Затем я услышал крик морской птицы и слабо улыбнулся
про себя. Я знал, что теперь начались галлюцинации. Не было
ни малейшей вероятности, что покажется хоть какая-нибудь
земля, и поэтому я не мог слышать никакой птицы. В последние
дни у меня было уже много подобных акустических иллюзий.
Я погружался в свою последнюю кому, о чем, разумеется,
прекрасно знал. Но крик стал настойчивее. Я повернулся и,
моргая, уставился в разливы солнечного света. При
неосторожном движении моего исхудавшего тела лодка отчаянно
закачалась. Превозмогая боль, я поднял голову, вгляделся в
серебристо-голубой туман. Вот и последнее видение. Оно было
прекрасно: прозаичнее многих, но несравненно отчетливее.
Впереди всплыл остров. Остров, который поднимался из
воды по меньшей мере на тысячу футов, в длину достигал
десяти миль, а в ширину был не больше семи; гигантская скала
вулканического базальта и кораллов, с темно-зелеными пятнами
водорослей, налипших на скалы.
Я снова растянулся в лодке, зажмурил глаза и поздравил
a%!o с силой своего воображения. Галлюцинации становились
тем лучше, чем меньше была надежда на спасение. Я знал,
настало время отдаться безумию, сделать вид, будто я принял
остров за действительность, чтобы умереть в приятной
фантазии, а не в ужасном осознании.
Я засмеялся. Смех мой был похож на сухое мертвое
карканье.
И снова крикнула морская птица.
И почему это я должен погибать медленно и мучительно,
если теперь появилась возможность умереть в отрадной мечте о
том, что в последний момент я буду спасен?

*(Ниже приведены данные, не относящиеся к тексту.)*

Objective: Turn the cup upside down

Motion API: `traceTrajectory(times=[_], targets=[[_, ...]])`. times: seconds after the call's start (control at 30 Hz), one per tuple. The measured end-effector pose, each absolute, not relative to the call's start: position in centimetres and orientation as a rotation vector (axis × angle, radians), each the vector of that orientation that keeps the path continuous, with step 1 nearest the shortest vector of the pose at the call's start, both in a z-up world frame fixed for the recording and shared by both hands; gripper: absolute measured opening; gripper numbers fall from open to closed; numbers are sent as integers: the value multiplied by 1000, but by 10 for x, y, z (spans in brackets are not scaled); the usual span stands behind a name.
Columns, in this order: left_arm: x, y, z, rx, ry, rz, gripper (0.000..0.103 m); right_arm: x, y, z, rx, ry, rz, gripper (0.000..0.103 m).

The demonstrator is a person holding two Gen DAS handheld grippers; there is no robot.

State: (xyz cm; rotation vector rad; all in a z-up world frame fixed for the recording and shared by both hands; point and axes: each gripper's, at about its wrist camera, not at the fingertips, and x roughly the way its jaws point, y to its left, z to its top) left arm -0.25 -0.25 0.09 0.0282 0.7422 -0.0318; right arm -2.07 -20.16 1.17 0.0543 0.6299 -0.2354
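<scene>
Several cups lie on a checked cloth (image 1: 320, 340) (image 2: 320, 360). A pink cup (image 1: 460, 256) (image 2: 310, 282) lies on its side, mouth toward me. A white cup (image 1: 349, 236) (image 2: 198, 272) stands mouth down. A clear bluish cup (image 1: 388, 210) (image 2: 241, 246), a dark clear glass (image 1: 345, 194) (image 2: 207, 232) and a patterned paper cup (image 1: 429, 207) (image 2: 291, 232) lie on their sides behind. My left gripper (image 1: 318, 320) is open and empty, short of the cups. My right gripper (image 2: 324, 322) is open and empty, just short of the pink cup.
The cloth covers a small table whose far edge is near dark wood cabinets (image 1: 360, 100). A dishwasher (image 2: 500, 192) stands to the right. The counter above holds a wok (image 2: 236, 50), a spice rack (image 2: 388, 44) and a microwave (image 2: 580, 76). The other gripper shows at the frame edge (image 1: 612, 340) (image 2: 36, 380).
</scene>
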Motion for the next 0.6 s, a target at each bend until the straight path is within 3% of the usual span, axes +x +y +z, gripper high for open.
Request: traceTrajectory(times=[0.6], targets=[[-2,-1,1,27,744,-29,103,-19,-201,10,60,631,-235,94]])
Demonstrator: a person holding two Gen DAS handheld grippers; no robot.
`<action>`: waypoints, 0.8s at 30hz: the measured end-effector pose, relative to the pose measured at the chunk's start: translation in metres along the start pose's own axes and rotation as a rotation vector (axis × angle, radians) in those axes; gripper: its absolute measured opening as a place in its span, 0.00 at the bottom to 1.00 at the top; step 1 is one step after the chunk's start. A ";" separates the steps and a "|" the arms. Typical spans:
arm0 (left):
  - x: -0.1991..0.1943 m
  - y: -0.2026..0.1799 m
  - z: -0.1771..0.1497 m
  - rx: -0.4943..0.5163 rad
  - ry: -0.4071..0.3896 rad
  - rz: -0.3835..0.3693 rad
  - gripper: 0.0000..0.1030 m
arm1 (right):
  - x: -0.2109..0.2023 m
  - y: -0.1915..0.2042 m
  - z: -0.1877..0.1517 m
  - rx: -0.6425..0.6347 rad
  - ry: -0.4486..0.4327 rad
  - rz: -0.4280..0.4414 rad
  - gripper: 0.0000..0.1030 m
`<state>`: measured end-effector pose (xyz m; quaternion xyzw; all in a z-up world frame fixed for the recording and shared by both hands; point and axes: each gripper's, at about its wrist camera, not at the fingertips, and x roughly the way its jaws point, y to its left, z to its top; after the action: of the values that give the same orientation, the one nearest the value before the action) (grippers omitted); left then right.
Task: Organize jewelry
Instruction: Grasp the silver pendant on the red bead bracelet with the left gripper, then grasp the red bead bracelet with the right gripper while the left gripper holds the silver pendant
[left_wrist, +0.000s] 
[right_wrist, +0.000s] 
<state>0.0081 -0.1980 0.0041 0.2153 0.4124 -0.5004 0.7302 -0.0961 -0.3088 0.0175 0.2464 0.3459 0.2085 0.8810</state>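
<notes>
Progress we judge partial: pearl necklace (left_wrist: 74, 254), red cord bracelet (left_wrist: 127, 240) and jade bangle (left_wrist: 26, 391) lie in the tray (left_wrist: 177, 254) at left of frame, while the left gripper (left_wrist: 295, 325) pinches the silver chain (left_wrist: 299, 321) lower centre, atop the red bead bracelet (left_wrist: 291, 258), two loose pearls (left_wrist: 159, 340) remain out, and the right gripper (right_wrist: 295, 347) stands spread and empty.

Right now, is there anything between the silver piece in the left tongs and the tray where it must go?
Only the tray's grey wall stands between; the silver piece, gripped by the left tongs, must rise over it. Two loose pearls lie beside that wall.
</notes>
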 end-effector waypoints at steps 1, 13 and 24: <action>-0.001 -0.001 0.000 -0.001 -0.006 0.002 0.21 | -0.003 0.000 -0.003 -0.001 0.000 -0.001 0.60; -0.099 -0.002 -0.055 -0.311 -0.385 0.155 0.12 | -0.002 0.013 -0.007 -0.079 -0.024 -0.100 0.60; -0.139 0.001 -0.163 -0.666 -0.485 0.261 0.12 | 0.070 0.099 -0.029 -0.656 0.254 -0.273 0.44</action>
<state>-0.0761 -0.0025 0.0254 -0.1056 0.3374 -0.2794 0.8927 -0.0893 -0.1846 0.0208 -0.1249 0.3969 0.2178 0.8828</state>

Собрав оставшиеся силы, я переполз на корму и дернул за
шнур подвесного мотора. Слабо я потянул, ничего не
произошло. Но я упорствовал. Потянул еще. И еще. И все это
время не отрывал взгляда от острова и все ждал, что сейчас
картина поплывет, смажется и исчезнет, прежде чем я смогу
воспользоваться этой иллюзией.
Столько видений было у меня в прошедшие дни! Я видел,
как совсем рядом (я едва не дотягивался рукой) проплывал
молочно-белый ангел с хрустальным кубком, полным чистой
воды. Я видел кроваво-красных чертей, протыкавших мою кожу
острыми трезубцами. Я видел вражеские воздушные суда,
которые в то самое мгновение, когда уже хотели сбросить на
меня бомбу, лопались, как мыльные пузыри. Видел шхуну с
оранжевыми парусами, надутыми пассатом. Проплывали стайки
маленьких черных китов. Я замечал розовые коралловые атоллы,
где резвились юные девушки небесной красоты, но стоило мне
приблизиться, как их личики обращались в лица японских
солдат, а затем исчезали в воде; я был убежден, что они
хотят опрокинуть мою лодку. Но открывшаяся мне сейчас
картина сохраняла свою отчетливость, как я на нее ни
таращился, и становилась все более детализированной.
После десятой попытки мотор наконец завелся. У меня
почти не оставалось бензина. Винт заскрежетал, заверещал и в
конце концов начал вращаться. Вода вскипела. Лодка нехотя
двинулась по ровной поверхности моря, как по отполированной
стали, раскинувшейся под дрожащим мутным огненным диском -
моим врагом Солнцем.
Я потянулся, скорчился па дне лодки, как старый
высушенный крот, и застонал, схватившись за руль, потому что
прикосновение прогнало по руке тысячи огней.